__YOUR ASSIGNMENT__.
In the listing that follows, print every line exactly and leave the images out.

__MATERIAL PROVIDED__.
::::::::::
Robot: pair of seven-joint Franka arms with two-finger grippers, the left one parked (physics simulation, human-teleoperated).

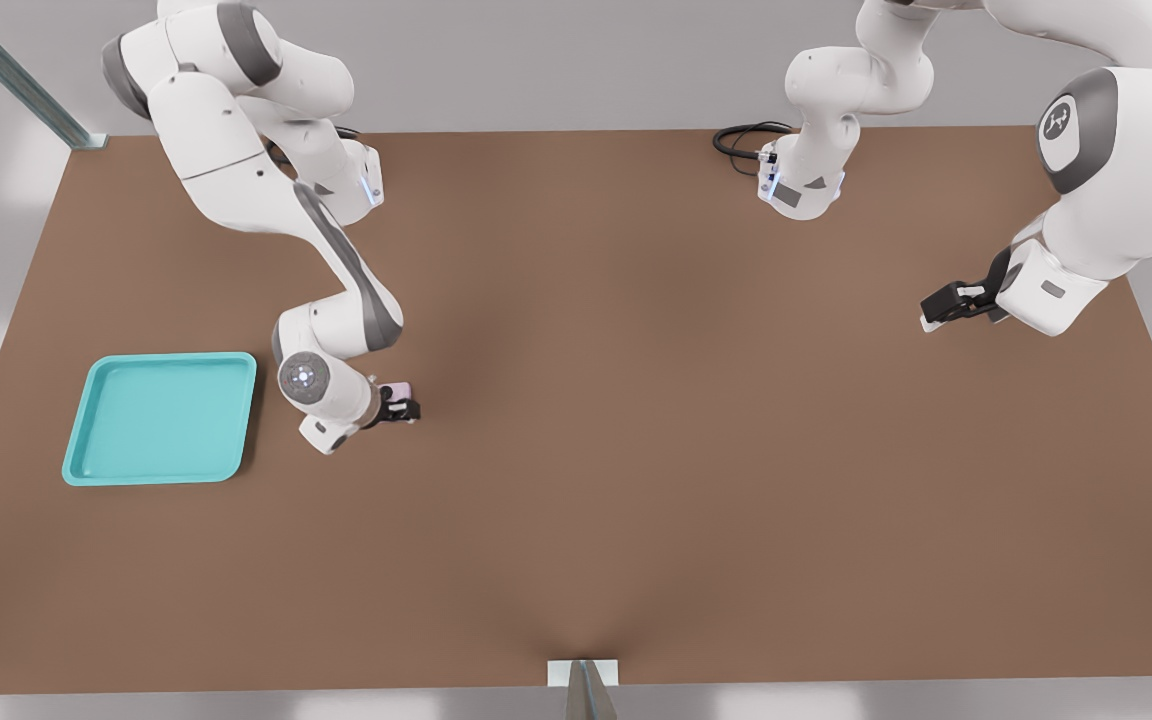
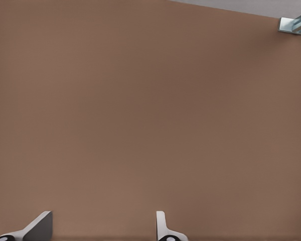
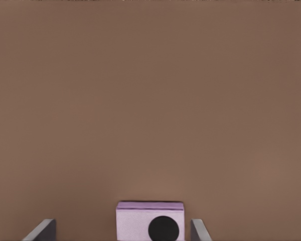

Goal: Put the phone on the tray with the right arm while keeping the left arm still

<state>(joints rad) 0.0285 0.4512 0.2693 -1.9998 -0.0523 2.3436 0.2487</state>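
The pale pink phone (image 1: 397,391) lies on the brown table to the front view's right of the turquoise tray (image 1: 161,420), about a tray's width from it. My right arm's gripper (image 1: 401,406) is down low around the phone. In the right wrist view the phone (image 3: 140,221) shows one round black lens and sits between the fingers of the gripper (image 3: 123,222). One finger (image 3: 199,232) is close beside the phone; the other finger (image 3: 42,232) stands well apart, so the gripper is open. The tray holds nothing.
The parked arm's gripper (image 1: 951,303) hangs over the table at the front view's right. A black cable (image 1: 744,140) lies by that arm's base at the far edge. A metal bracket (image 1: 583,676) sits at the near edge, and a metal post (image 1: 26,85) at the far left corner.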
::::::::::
__ANSWER TO THIS TASK__.
Robot: pair of seven-joint Franka arms with two-finger grippers, the left one parked (physics simulation, human-teleoperated).


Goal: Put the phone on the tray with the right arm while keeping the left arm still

<state>(joints rad) 0.0285 0.4512 0.2693 -1.9998 -0.0523 2.3436 0.2487</state>
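The pale pink phone (image 1: 397,391) lies on the brown table to the front view's right of the turquoise tray (image 1: 161,420), about a tray's width from it. My right arm's gripper (image 1: 401,406) is down low around the phone. In the right wrist view the phone (image 3: 140,221) shows one round black lens and sits between the fingers of the gripper (image 3: 123,222). One finger (image 3: 199,232) is close beside the phone; the other finger (image 3: 42,232) stands well apart, so the gripper is open. The tray holds nothing.
The parked arm's gripper (image 1: 951,303) hangs over the table at the front view's right. A black cable (image 1: 744,140) lies by that arm's base at the far edge. A metal bracket (image 1: 583,676) sits at the near edge, and a metal post (image 1: 26,85) at the far left corner.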

The exercise requires no additional answer.